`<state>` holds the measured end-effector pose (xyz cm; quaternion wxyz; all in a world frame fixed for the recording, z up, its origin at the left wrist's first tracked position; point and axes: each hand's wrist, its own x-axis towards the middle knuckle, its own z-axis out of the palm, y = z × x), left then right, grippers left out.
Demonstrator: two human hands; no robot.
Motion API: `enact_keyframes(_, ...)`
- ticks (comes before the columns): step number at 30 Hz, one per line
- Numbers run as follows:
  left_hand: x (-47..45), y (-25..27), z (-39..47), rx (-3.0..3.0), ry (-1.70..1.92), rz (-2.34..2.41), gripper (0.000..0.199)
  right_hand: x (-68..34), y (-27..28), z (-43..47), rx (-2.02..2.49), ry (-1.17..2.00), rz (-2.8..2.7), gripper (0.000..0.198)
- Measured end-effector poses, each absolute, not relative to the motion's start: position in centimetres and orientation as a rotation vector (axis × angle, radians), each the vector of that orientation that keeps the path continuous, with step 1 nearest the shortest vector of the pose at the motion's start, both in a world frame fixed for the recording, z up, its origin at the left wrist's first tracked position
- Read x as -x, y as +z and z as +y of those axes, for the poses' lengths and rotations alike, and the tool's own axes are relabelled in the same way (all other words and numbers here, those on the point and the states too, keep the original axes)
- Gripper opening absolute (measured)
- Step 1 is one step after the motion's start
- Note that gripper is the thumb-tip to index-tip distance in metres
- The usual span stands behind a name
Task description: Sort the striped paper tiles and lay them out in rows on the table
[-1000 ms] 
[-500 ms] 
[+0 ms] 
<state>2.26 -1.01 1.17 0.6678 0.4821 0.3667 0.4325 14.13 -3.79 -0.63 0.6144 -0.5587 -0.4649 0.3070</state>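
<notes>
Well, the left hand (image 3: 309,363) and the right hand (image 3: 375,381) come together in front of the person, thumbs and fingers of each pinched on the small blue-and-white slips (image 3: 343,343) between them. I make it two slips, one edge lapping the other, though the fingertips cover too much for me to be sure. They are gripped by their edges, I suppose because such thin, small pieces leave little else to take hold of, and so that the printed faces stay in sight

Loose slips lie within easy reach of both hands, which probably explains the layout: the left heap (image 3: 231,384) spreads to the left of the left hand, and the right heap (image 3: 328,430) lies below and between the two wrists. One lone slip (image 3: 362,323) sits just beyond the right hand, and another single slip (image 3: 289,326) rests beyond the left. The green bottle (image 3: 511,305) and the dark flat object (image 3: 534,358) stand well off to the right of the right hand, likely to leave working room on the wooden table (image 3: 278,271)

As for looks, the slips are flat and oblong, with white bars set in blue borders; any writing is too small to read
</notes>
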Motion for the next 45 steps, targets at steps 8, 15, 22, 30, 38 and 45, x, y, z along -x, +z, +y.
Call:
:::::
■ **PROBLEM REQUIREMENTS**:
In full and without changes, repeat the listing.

■ **TASK RESPONSE**:
`<state>` holds the measured end-effector pose (xyz cm; quaternion wxyz; all in a world frame fixed for the recording, z up, its origin at the left wrist's first tracked position; point and axes: each hand's wrist, its own x-axis towards the middle knuckle, its own z-axis out of the palm, y = z × x), left then right, grippers left out.
Demonstrator: two human hands; no robot.
Motion API: `enact_keyframes(_, ...)`
- ticks (comes before the columns): step number at 30 Hz, one per line
- Numbers run as follows:
  left_hand: x (-47..45), y (-25..27), z (-39..47), rx (-3.0..3.0), ry (-1.70..1.92), rz (-2.34..2.41), gripper (0.000..0.199)
  right_hand: x (-68..34), y (-27..28), z (-43..47), rx (-2.02..2.49), ry (-1.17..2.00), rz (-2.8..2.7), gripper (0.000..0.198)
- Measured end-effector poses, each absolute, not relative to the motion's start: position in centimetres and orientation as a rotation vector (axis × angle, radians), each the vector of that orientation that keeps the path continuous, with step 1 nearest the shortest vector of the pose at the motion's start, both in a world frame fixed for the recording, z up, its origin at the left wrist's first tracked position
- Read x as -x, y as +z and z as +y of those axes, for the poses' lengths and rotations alike, and the tool's own axes are relabelled in the same way (all other words and numbers here, those on the point and the states too, keep the original axes)
- Gripper opening absolute (measured)
- Step 1 is one step after the motion's start
- Note that gripper is the thumb-tip to index-tip distance in metres
- The usual span stands behind a name
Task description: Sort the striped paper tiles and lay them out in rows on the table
[-1000 ms] 
[-500 ms] 
[+0 ms] 
<state>2.26 -1.01 1.17 0.6678 0.4821 0.3667 0.4325 14.13 -3.79 -0.63 0.6144 -0.5587 -0.4649 0.3070</state>
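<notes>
Well, the left hand (image 3: 309,363) and the right hand (image 3: 375,381) come together in front of the person, thumbs and fingers of each pinched on the small blue-and-white slips (image 3: 343,343) between them. I make it two slips, one edge lapping the other, though the fingertips cover too much for me to be sure. They are gripped by their edges, I suppose because such thin, small pieces leave little else to take hold of, and so that the printed faces stay in sight

Loose slips lie within easy reach of both hands, which probably explains the layout: the left heap (image 3: 231,384) spreads to the left of the left hand, and the right heap (image 3: 328,430) lies below and between the two wrists. One lone slip (image 3: 362,323) sits just beyond the right hand, and another single slip (image 3: 289,326) rests beyond the left. The green bottle (image 3: 511,305) and the dark flat object (image 3: 534,358) stand well off to the right of the right hand, likely to leave working room on the wooden table (image 3: 278,271)

As for looks, the slips are flat and oblong, with white bars set in blue borders; any writing is too small to read
</notes>
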Motion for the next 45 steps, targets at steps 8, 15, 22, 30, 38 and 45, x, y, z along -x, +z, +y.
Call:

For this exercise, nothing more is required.